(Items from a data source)
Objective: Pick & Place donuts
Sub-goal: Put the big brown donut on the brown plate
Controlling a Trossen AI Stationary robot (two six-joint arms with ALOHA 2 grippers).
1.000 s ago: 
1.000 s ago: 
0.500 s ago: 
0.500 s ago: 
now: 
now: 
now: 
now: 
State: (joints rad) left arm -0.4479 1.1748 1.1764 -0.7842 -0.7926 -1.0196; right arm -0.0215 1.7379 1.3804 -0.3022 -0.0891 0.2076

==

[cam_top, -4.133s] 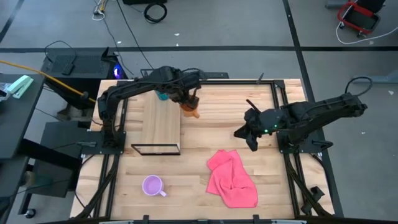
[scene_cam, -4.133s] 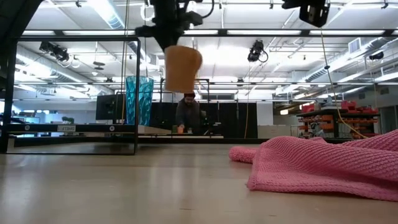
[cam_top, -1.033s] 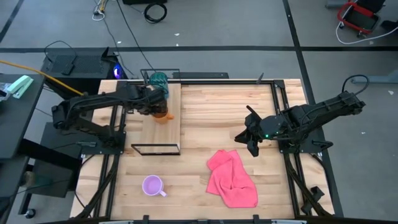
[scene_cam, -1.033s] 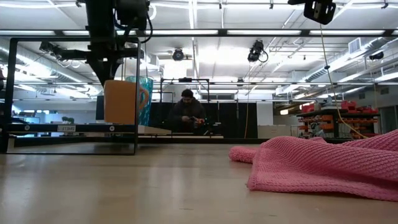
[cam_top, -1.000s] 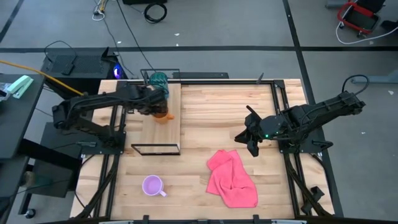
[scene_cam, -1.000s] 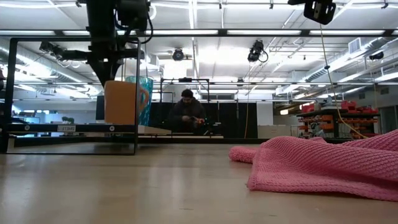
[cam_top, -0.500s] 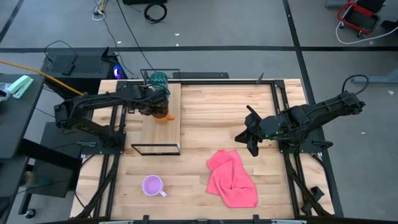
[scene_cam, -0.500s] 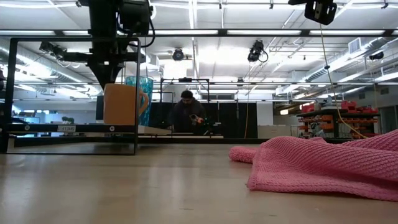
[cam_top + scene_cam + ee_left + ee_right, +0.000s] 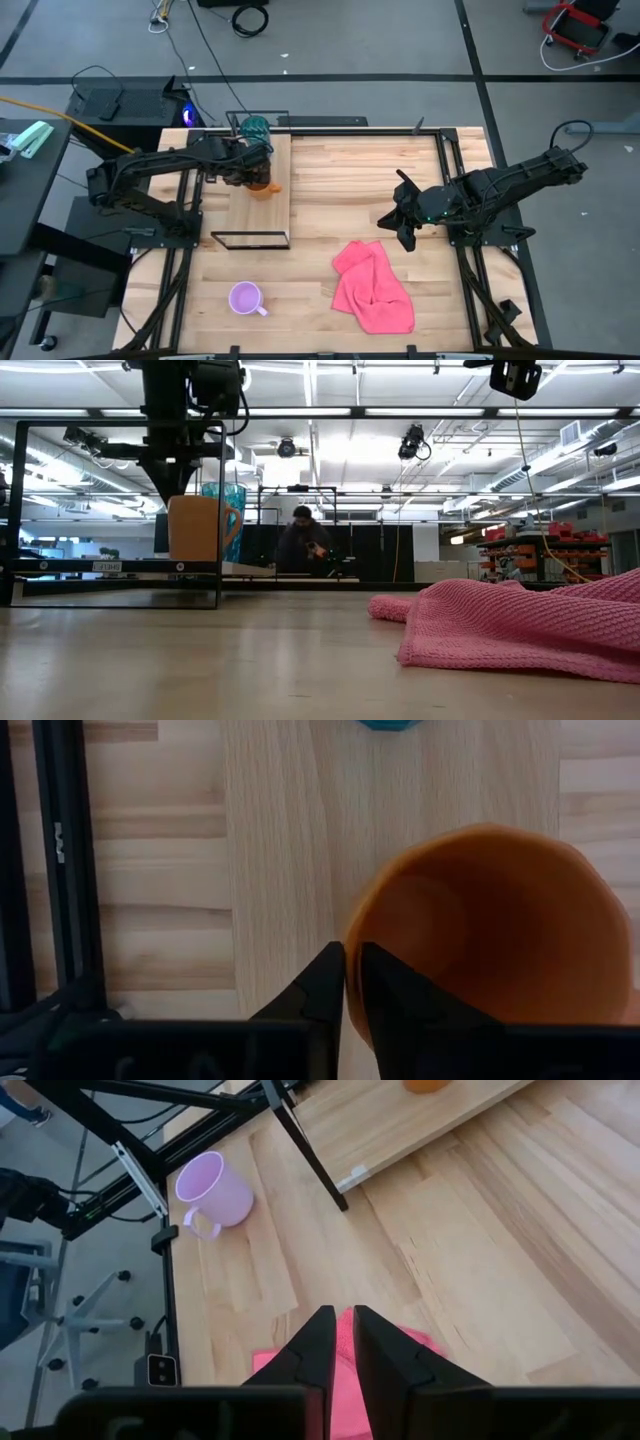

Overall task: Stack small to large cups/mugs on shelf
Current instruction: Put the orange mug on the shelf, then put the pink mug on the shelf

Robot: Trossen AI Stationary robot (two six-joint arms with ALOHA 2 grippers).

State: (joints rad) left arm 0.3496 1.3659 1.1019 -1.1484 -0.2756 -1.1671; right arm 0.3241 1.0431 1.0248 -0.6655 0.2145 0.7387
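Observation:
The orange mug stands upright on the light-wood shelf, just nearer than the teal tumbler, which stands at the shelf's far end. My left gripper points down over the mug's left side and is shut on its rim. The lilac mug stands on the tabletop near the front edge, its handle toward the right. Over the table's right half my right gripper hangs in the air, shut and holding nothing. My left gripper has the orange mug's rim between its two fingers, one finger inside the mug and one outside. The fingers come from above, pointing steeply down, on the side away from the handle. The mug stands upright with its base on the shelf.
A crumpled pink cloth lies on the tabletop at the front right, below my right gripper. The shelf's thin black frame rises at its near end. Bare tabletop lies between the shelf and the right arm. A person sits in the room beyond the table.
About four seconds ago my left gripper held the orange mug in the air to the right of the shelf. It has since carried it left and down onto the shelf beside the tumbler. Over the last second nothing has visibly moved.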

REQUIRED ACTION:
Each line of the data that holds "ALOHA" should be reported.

RESULT OF THE EXERCISE:
Controlling a Trossen AI Stationary robot (two six-joint arms with ALOHA 2 grippers).
Robot: Trossen AI Stationary robot (two six-joint arms with ALOHA 2 grippers).

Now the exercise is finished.